__TASK INSTRUCTIONS__: The lines to repeat are those below from the one containing "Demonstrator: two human" down to the one containing "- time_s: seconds", both included; reproduce them exactly and nothing else.

(Records contained in a dataset)
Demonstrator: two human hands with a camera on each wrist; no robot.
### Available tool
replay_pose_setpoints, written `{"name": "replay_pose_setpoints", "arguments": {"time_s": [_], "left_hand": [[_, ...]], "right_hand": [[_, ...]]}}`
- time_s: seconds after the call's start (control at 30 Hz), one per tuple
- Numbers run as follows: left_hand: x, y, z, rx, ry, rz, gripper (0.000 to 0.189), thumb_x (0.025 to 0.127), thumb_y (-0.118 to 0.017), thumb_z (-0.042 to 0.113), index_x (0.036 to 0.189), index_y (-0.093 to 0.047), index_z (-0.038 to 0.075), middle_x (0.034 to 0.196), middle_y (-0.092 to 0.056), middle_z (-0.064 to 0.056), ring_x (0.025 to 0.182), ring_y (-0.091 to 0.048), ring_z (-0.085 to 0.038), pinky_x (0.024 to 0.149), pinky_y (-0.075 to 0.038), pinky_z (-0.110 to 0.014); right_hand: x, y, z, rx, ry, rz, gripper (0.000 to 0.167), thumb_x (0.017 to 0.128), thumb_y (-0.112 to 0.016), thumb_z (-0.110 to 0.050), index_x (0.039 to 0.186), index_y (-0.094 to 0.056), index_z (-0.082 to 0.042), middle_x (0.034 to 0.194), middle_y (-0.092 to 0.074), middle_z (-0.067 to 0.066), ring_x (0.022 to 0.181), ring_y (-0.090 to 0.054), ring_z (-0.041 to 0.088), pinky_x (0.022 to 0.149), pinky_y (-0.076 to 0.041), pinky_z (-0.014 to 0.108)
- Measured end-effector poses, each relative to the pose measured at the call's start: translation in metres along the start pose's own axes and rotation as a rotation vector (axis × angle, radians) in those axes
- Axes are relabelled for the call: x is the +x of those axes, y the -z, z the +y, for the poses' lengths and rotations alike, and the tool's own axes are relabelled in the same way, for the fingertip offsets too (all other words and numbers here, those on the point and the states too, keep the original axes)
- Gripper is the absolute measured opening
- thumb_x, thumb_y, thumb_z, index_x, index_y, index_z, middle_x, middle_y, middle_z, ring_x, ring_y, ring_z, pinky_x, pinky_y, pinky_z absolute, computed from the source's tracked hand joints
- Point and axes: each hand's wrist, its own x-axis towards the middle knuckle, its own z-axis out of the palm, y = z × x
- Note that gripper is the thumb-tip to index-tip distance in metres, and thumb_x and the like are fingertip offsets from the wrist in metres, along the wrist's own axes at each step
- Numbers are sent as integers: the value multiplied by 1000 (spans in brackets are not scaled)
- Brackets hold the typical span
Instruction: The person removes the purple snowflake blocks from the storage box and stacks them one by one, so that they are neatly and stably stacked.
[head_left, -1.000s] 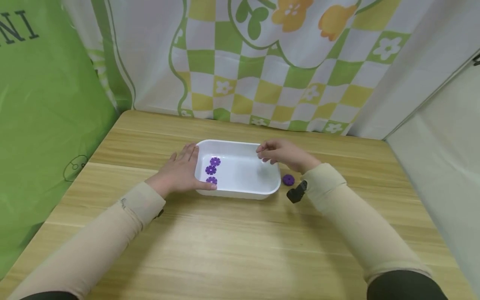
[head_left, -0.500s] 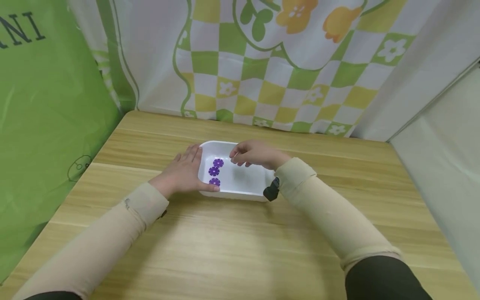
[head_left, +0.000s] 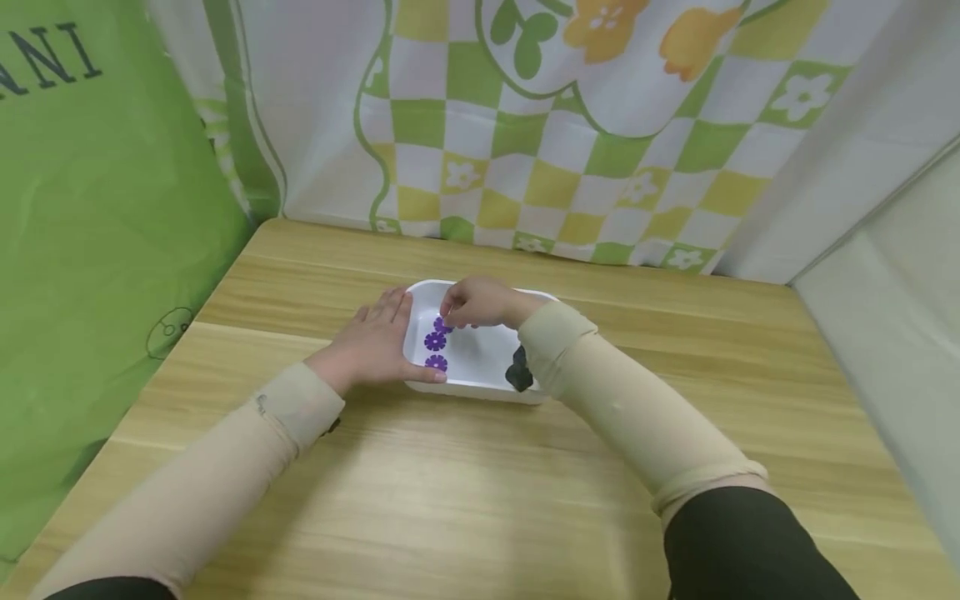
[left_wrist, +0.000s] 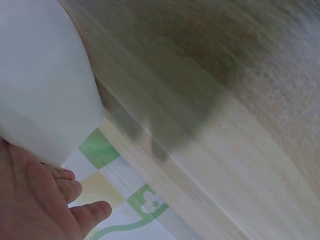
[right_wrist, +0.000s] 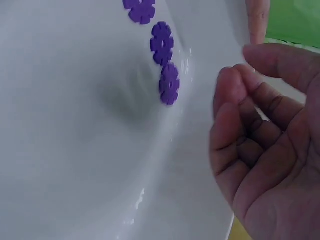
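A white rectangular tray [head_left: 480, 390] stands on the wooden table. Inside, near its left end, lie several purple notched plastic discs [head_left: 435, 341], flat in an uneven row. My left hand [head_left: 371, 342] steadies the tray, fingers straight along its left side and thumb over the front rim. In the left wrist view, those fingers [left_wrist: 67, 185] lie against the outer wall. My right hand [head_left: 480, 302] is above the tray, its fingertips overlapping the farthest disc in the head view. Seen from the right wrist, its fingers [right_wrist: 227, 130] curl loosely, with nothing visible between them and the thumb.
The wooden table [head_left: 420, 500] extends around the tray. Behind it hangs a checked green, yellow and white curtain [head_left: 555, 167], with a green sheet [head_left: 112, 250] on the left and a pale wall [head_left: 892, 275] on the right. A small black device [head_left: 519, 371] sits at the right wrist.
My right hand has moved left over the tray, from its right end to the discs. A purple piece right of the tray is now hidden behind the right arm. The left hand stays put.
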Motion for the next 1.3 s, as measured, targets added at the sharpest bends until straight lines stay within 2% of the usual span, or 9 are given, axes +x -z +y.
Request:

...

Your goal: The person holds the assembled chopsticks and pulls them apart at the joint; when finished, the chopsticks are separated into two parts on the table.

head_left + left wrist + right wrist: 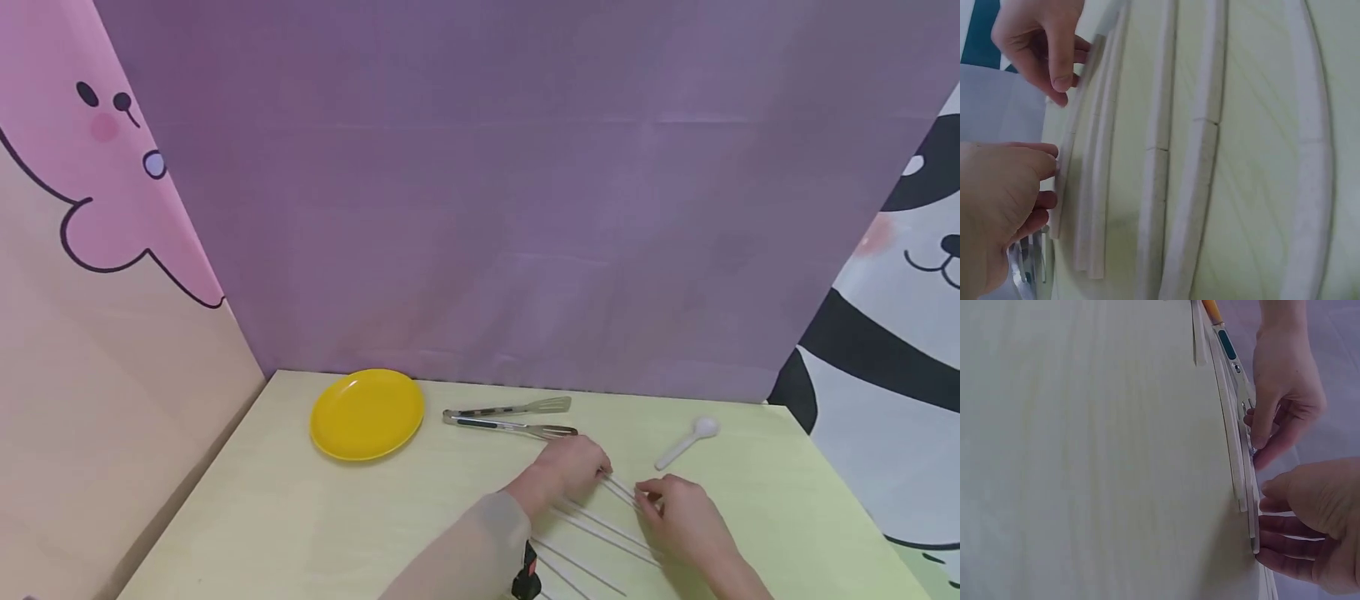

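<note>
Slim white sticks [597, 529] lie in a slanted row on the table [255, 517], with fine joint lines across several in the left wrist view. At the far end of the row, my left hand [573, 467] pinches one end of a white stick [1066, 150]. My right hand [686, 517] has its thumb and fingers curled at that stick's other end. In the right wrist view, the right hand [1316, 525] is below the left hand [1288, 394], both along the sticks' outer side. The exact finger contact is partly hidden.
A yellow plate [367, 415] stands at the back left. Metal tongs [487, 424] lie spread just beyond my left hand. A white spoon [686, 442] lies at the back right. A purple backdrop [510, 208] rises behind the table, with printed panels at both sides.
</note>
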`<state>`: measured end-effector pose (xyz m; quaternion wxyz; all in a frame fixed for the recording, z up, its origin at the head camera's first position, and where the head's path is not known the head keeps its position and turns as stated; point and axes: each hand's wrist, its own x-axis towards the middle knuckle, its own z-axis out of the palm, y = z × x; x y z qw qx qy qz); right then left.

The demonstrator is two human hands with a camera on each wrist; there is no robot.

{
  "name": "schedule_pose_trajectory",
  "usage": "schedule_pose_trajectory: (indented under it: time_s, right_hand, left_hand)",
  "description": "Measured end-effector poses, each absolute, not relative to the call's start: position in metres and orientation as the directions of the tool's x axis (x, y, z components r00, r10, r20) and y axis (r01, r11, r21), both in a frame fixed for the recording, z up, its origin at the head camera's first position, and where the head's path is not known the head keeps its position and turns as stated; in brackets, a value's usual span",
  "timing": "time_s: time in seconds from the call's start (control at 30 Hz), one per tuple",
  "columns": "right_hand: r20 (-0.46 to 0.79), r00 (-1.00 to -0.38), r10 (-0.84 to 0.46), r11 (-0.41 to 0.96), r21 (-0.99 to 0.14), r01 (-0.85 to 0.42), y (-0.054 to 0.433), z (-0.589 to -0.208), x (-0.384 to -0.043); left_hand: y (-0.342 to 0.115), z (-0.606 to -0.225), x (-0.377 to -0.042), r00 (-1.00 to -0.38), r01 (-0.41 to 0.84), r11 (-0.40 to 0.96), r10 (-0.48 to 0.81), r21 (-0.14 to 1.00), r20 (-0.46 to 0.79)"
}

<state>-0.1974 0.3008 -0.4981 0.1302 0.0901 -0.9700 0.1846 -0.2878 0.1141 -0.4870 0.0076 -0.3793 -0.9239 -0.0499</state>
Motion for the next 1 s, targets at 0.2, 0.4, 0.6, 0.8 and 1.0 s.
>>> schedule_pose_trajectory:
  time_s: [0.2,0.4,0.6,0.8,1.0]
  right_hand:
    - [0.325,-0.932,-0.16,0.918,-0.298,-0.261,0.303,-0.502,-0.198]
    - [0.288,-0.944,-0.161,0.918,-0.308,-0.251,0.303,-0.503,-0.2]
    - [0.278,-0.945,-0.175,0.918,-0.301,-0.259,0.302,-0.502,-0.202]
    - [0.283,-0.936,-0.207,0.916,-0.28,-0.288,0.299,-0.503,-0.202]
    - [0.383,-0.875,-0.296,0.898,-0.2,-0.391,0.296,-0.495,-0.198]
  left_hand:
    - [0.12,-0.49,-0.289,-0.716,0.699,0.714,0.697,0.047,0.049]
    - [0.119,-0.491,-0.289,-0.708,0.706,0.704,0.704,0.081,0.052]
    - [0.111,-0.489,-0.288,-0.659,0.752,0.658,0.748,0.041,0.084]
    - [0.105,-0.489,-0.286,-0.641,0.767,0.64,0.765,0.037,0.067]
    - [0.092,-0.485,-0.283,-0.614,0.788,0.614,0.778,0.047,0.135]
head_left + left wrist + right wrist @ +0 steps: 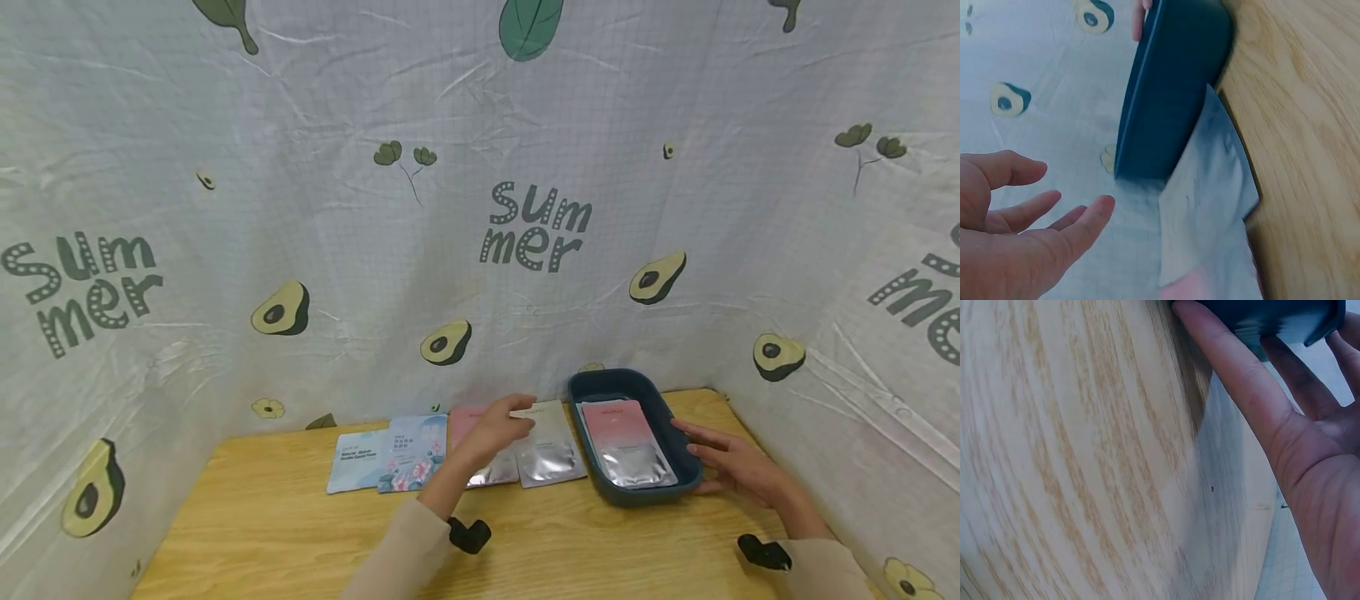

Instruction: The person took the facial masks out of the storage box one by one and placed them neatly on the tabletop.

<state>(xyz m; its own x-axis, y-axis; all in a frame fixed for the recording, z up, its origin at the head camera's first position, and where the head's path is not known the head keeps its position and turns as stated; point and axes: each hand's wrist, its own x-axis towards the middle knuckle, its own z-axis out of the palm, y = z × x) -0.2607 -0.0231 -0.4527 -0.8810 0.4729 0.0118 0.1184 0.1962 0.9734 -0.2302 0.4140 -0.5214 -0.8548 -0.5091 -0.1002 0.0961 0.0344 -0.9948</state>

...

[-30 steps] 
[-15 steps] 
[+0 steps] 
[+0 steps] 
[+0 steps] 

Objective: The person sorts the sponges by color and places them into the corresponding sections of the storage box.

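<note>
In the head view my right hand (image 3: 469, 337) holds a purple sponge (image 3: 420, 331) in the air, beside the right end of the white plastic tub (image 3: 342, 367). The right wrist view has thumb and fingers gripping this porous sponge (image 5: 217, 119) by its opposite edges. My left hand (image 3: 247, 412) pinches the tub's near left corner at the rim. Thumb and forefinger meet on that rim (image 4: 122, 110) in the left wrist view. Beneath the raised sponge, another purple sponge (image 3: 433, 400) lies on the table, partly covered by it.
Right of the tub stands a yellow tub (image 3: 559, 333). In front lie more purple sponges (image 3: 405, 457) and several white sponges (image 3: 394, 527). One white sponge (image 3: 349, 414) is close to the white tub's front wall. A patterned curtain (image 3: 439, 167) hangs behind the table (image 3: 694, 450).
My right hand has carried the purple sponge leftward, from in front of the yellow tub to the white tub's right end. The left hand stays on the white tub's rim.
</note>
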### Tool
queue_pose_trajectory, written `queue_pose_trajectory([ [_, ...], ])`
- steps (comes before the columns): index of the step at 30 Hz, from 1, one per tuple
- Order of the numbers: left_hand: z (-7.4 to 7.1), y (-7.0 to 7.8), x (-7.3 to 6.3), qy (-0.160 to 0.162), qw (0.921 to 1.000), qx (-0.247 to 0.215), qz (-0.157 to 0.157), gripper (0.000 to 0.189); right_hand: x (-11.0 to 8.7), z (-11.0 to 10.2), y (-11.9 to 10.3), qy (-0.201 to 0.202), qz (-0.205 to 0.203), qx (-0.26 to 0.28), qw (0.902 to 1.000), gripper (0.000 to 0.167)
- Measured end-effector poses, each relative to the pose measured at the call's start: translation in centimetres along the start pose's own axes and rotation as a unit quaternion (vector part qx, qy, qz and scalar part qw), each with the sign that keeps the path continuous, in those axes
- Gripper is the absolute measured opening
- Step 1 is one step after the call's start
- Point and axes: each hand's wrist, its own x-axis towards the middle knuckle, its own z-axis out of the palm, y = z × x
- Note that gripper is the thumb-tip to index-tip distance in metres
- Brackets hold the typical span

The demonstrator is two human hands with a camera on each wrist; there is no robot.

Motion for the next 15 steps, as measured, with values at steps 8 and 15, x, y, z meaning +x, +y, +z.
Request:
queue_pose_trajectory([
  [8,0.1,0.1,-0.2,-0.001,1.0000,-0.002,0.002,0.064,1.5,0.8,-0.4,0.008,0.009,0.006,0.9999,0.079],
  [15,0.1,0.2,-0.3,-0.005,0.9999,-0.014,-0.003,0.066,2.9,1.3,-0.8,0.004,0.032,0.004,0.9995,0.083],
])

__WORKED SOLUTION__:
Demonstrator: two human hands with a camera on each wrist; no robot.
### Available tool
replay_pose_setpoints, written `{"name": "replay_pose_setpoints", "arguments": {"time_s": [_], "left_hand": [[_, ...]], "right_hand": [[_, ...]]}}`
- time_s: seconds after the call's start (control at 30 Hz), one per tuple

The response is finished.